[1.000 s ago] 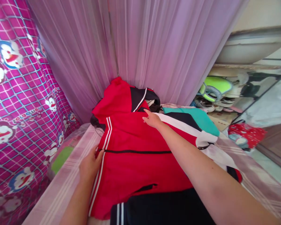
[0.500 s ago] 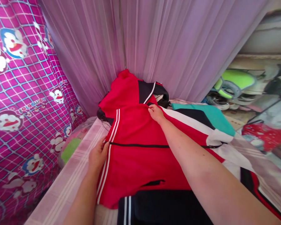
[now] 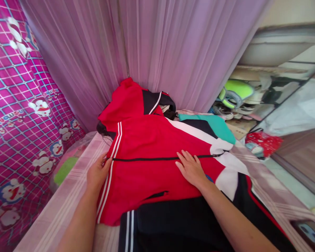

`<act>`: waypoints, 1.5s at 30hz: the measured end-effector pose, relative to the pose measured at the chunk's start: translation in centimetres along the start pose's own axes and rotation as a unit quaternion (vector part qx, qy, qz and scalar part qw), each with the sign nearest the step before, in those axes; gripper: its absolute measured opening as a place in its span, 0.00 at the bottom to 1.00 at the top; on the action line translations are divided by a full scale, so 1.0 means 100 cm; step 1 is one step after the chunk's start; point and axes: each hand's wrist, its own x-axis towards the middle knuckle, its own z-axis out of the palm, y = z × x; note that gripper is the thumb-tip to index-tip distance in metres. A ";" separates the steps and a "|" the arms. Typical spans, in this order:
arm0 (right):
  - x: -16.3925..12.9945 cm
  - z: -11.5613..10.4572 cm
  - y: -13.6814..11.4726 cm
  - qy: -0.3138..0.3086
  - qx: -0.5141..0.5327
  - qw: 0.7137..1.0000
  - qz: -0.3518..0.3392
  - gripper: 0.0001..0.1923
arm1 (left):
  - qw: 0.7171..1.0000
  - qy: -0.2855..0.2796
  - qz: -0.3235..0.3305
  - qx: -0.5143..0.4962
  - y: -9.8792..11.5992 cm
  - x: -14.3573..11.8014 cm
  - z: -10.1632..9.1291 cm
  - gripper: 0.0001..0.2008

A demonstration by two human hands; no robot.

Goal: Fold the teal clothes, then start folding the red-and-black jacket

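A red track jacket (image 3: 144, 175) with white shoulder panels lies spread out, its black zip running across the middle. At its striped hem, my left hand (image 3: 98, 171) is closed on the jacket's edge by the zip's end. My right hand (image 3: 191, 168) lies flat on the red front just below the zip, fingers apart, pressing on the cloth. A dark sleeve (image 3: 178, 220) with a white-striped cuff lies folded along the near side of the jacket.
Behind the jacket are a red and black garment heap (image 3: 128, 101) and a teal cloth (image 3: 215, 126). A phone (image 3: 308, 232) lies at the near right of the checked bed sheet (image 3: 60, 206). Purple curtains (image 3: 147, 45) hang at the back; a shelf with shoes (image 3: 233, 94) stands right.
My right hand has moved from the jacket's far edge toward me, onto its front below the zip, and opened. The left hand stays at the hem. The view has shifted to the right.
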 end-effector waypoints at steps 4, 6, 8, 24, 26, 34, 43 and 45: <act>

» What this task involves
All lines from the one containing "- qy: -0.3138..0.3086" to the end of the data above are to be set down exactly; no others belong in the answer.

» Problem solution
  - qy: -0.3138..0.3086
  - qx: -0.5141..0.5327
  - qw: 0.7137..1.0000
  - qz: -0.3518..0.3392
  - gripper: 0.0001..0.1923
arm1 (left):
  - qw: 0.7171..1.0000
  - qy: -0.2855..0.2796
  - qz: -0.3235..0.3305
  - qx: -0.5143..0.4962
  - y: -9.8792..11.5992 cm
  - x: -14.3573..11.8014 cm
  - z: -10.1632..9.1291 cm
  - gripper: 0.0001..0.2008

A demonstration by two human hands; no robot.

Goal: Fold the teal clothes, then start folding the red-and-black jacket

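A red track jacket (image 3: 144, 175) with white shoulder panels lies spread out, its black zip running across the middle. At its striped hem, my left hand (image 3: 98, 171) is closed on the jacket's edge by the zip's end. My right hand (image 3: 191, 168) lies flat on the red front just below the zip, fingers apart, pressing on the cloth. A dark sleeve (image 3: 178, 220) with a white-striped cuff lies folded along the near side of the jacket.
Behind the jacket are a red and black garment heap (image 3: 128, 101) and a teal cloth (image 3: 215, 126). A phone (image 3: 308, 232) lies at the near right of the checked bed sheet (image 3: 60, 206). Purple curtains (image 3: 147, 45) hang at the back; a shelf with shoes (image 3: 233, 94) stands right.
My right hand has moved from the jacket's far edge toward me, onto its front below the zip, and opened. The left hand stays at the hem. The view has shifted to the right.
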 end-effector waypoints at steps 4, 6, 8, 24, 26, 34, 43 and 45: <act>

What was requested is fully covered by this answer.